» **ACTION ITEM**:
Write out the whole listing again, exactly.
*** EXERCISE DATA ***
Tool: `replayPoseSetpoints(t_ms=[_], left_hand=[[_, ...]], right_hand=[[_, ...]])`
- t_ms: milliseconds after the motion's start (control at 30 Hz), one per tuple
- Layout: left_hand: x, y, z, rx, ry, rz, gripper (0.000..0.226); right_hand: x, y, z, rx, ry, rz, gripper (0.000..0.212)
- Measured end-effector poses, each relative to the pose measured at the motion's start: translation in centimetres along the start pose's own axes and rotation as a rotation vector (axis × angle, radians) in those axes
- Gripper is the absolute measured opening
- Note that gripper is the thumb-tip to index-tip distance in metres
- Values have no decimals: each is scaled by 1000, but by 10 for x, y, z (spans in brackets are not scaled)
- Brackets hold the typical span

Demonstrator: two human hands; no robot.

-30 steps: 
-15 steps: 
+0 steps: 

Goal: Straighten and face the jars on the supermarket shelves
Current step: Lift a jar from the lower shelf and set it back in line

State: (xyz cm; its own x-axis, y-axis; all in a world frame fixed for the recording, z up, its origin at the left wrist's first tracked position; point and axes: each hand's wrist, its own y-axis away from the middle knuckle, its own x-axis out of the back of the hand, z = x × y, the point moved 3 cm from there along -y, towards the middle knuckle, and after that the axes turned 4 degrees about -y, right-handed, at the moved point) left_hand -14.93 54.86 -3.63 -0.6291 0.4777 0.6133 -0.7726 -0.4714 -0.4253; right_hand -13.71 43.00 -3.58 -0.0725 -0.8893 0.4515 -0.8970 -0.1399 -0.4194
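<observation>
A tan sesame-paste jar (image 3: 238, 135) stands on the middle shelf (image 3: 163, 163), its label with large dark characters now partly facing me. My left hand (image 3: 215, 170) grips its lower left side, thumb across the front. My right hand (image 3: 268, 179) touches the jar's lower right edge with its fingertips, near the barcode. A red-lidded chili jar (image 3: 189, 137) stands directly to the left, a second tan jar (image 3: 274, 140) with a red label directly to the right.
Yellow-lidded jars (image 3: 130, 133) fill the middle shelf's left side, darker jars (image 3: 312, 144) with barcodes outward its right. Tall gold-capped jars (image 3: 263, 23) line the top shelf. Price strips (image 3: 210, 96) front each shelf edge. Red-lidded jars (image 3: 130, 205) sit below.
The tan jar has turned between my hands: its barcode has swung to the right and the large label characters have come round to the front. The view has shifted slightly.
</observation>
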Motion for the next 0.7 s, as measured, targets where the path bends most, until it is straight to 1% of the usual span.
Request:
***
» **OUTPUT FOR THIS TASK**:
Tool: `replayPoseSetpoints(t_ms=[_], left_hand=[[_, ...]], right_hand=[[_, ...]])`
- t_ms: milliseconds after the motion's start (control at 30 Hz), one per tuple
- Layout: left_hand: x, y, z, rx, ry, rz, gripper (0.000..0.226); right_hand: x, y, z, rx, ry, rz, gripper (0.000..0.212)
- Measured end-effector poses, each relative to the pose measured at the motion's start: translation in centimetres along the start pose's own axes and rotation as a rotation vector (axis × angle, radians) in those axes
- Gripper is the absolute measured opening
- Note that gripper is the thumb-tip to index-tip distance in metres
- Values have no decimals: each is scaled by 1000, but by 10 for x, y, z (spans in brackets are not scaled)
- Brackets hold the typical span

Demonstrator: two human hands; no robot.

-30 steps: 
-15 steps: 
+0 steps: 

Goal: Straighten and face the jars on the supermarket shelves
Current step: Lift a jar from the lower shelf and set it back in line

State: (xyz cm; its own x-axis, y-axis; all in a world frame fixed for the recording, z up, its origin at the left wrist's first tracked position; point and axes: each hand's wrist, its own y-axis away from the middle knuckle, its own x-axis out of the back of the hand, z = x × y, the point moved 3 cm from there along -y, towards the middle knuckle, and after that the axes turned 4 degrees about -y, right-handed, at the moved point) left_hand -14.93 54.86 -3.63 -0.6291 0.4777 0.6133 -0.7726 -0.4714 -0.4253; right_hand -13.71 43.00 -3.58 -0.0725 -0.8893 0.4515 -0.8970 -0.1399 -0.4194
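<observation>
A tan sesame-paste jar (image 3: 238, 135) stands on the middle shelf (image 3: 163, 163), its label with large dark characters now partly facing me. My left hand (image 3: 215, 170) grips its lower left side, thumb across the front. My right hand (image 3: 268, 179) touches the jar's lower right edge with its fingertips, near the barcode. A red-lidded chili jar (image 3: 189, 137) stands directly to the left, a second tan jar (image 3: 274, 140) with a red label directly to the right.
Yellow-lidded jars (image 3: 130, 133) fill the middle shelf's left side, darker jars (image 3: 312, 144) with barcodes outward its right. Tall gold-capped jars (image 3: 263, 23) line the top shelf. Price strips (image 3: 210, 96) front each shelf edge. Red-lidded jars (image 3: 130, 205) sit below.
The tan jar has turned between my hands: its barcode has swung to the right and the large label characters have come round to the front. The view has shifted slightly.
</observation>
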Motion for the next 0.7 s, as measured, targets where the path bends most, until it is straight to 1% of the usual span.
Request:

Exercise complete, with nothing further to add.